Now you can run whatever you need to from within the ESP UI. When the task you are running reaches the breakpoint, VS Code will surface over the browser and you can begin your debugging session.
The data folder is part of a volume that persists between container stop/starts. The content folder here represents the "installed/runtime" files. The data/project folder is a bind mount from your host system project that represents the source files.

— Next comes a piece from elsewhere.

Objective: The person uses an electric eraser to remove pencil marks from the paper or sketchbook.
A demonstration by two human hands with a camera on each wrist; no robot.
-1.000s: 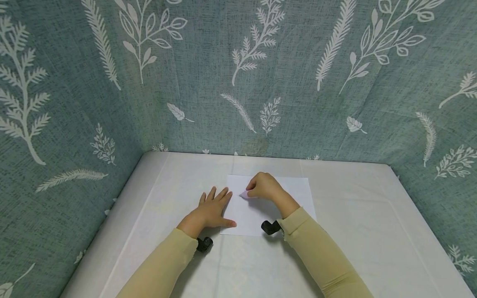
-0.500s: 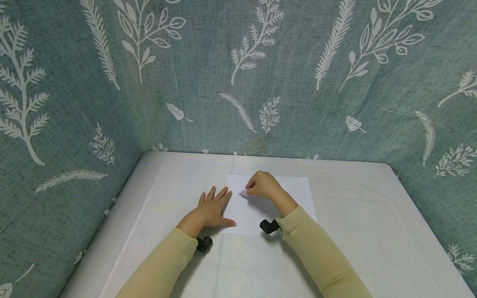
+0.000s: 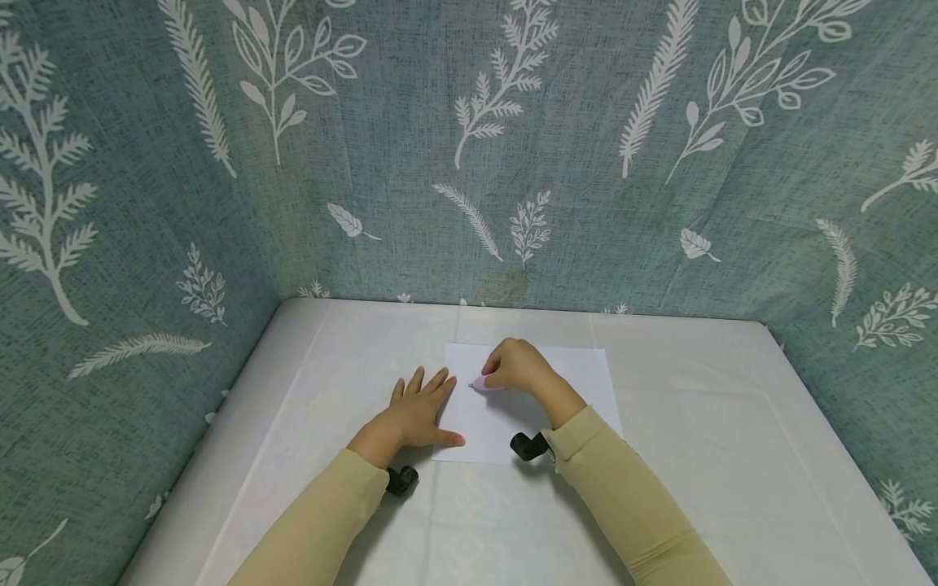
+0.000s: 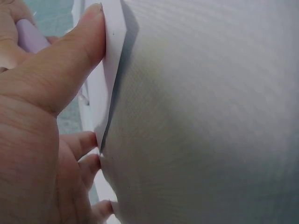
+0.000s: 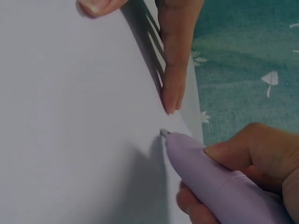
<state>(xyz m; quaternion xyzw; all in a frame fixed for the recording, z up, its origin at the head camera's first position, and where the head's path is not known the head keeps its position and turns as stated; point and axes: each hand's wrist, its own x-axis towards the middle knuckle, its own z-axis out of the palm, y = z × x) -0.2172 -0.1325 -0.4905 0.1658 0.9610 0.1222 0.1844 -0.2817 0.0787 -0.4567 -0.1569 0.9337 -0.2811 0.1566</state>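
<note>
A white sheet of paper point(image 3: 579, 391) lies on the white-covered table. My left hand point(image 3: 410, 415) is spread flat at its left edge, thumb resting on the sheet and the fingers pointing away along that edge. In the left wrist view the thumb point(image 4: 70, 60) presses near the paper's edge point(image 4: 112, 51), which stands slightly raised. My right hand point(image 3: 520, 366) pinches a thick lilac pen point(image 5: 210, 179) between thumb and fingers over the upper left of the sheet. Its small metal tip point(image 5: 164, 133) points left, right at the paper's surface close to the left fingertips. No mark shows on the sheet.
White cloth point(image 3: 703, 456) covers the table around the sheet. Green-blue fabric point(image 3: 396, 179) with white leaf prints stands behind and at both sides. A black wrist camera point(image 3: 529, 446) sticks out under the right sleeve, another camera point(image 3: 401, 480) under the left.
The pen in my right hand shifts slightly away from me, then back toward me, its tip staying close over the same spot of paper. The left hand stays in place.
</note>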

By default, only make install
will copy the source files over to the runtime files. An alternative solution is to cp ~/data/project/content/pipelines/scripts/script1.py ~/data/content/pipelines/scripts/script1.py
A more extensible solution is to use a custom Ansible task (link content or sometimes called "copy" content) to symlink from ~/data/project/content
inside the container to ~/data/content
. make copy_content
Production releases will always get make install
'ed to reseed yamls, copy client extensions into the static files directory, copy the python extensions into the l7ext folder. Because these folders will be part of a volume, you can blow away the container after the make install and still have the static/extension files that aren't stored in the database.
The Data/conf directory contains the configuration files for the L7 Informatics System Services. The Data/conf/lab7.conf file contains configuration information for the L7 Informatics web server and system services. The Data/conf/postgresql.conf file contains configuration information used by the PostgreSQL database server.